Amy Tooke

Seeing is believing, observing bacterial biofilm formation in vivo

About me

I have a background in microbiology, beginning with my BSc from the University of Sheffield in 2015 in Biochemistry and Microbiology. I then worked as a laboratory technician for a year at the Sainsbury Laboratory, University of Cambridge, on a project with cyanobacteria. I returned to studying with my MRes in the Centre for Bacterial Cell Biology at Newcastle University imaging B. subtilis cell division proteins, before coming back to where I started in Sheffield last year for my PhD.

My project

My project is looking at the interactions between the bacterial pathogen Staphylococcus aureus and the immune system during an infection. S. aureus has the ability to form a community of individual bacterial cells living together surrounded by a protective layer. This structure is known as a biofilm, and in a clinical setting S. aureus can form biofilms on medical implants such as joint replacements and catheters, on surfaces inside the body such as the heart lining, or by forming an abscess. Biofilms protect bacteria from perturbations such as immune cells trying to clear the infection, or antibiotics given to a patient.

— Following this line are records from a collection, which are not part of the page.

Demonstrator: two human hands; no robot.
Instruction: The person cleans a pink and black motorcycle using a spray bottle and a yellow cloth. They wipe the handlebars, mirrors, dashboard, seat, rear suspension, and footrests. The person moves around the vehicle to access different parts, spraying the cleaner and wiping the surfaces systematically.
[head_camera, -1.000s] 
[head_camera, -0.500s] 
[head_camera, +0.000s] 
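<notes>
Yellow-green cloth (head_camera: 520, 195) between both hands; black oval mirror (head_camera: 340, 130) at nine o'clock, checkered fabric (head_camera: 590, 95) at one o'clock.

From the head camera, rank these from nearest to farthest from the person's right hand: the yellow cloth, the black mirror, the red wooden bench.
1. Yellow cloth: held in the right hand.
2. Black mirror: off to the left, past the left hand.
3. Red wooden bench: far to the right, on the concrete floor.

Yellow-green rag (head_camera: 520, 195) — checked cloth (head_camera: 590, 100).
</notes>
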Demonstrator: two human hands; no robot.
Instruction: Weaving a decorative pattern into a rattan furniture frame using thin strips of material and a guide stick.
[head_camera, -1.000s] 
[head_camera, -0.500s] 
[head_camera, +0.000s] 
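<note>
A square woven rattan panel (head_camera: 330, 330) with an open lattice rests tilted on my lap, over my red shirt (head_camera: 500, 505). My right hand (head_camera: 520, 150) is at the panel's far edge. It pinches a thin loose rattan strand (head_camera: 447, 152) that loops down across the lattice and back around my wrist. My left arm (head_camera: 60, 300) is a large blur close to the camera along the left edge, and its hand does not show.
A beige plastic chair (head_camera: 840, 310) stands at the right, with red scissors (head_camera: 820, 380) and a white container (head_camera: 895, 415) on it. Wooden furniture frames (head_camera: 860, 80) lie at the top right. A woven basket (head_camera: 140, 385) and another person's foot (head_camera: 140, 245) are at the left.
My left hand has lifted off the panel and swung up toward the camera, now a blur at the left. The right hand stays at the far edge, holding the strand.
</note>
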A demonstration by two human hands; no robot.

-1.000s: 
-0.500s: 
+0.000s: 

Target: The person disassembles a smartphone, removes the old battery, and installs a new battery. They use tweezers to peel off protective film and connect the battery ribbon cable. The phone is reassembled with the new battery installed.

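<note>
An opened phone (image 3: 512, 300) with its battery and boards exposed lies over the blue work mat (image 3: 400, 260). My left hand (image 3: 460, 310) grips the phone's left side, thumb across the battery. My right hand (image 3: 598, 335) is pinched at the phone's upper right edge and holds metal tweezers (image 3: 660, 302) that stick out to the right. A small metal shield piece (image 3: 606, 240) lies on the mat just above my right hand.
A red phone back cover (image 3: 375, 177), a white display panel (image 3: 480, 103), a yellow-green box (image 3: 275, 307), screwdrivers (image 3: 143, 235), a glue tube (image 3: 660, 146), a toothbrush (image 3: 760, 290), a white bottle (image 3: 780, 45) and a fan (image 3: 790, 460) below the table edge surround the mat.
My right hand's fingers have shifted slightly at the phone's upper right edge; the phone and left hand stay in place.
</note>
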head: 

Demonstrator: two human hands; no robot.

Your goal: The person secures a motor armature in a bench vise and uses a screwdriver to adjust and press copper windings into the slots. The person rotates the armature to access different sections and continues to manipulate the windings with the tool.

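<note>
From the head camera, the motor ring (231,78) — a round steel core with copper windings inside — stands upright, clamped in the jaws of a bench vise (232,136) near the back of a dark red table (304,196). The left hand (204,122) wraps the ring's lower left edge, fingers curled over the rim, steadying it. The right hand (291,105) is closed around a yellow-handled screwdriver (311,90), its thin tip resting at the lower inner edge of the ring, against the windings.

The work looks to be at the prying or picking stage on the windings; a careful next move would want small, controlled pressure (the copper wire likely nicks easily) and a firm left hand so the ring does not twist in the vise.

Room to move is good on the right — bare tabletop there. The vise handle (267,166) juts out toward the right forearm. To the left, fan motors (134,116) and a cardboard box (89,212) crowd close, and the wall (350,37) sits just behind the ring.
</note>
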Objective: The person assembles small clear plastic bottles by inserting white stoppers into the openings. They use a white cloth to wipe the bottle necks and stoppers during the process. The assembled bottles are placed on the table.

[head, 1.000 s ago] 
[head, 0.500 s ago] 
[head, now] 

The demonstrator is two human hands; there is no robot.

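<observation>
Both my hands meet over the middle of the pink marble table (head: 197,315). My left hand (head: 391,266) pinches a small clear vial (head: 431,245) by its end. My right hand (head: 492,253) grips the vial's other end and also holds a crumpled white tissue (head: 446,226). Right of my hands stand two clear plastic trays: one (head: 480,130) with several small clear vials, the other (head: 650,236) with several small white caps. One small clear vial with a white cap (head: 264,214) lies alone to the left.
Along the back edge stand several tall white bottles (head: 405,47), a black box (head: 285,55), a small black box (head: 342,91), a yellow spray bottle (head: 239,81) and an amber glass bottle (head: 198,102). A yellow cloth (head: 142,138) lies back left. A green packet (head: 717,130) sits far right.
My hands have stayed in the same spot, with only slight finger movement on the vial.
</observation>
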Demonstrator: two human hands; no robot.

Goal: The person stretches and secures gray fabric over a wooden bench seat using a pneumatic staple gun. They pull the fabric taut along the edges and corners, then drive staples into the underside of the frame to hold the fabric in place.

To observe the interactions between an S. aureus infection and a living host, I use the zebrafish embryo infection model. Currently I am looking at the effect of antibiotic treatment on an infection, and at what timing post-infection treatment can cure the fish. The fact that the embryos are transparent means that fluorescence microscopy can be carried on infected embryos to study the infection progressing and the host-pathogen interactions in a living host in real-time. Moving forward I will image what happens in living infected fish when they are treated with antibiotics and study the expression of biofilm-related genes by the S. aureus cells using fluorescent reporters.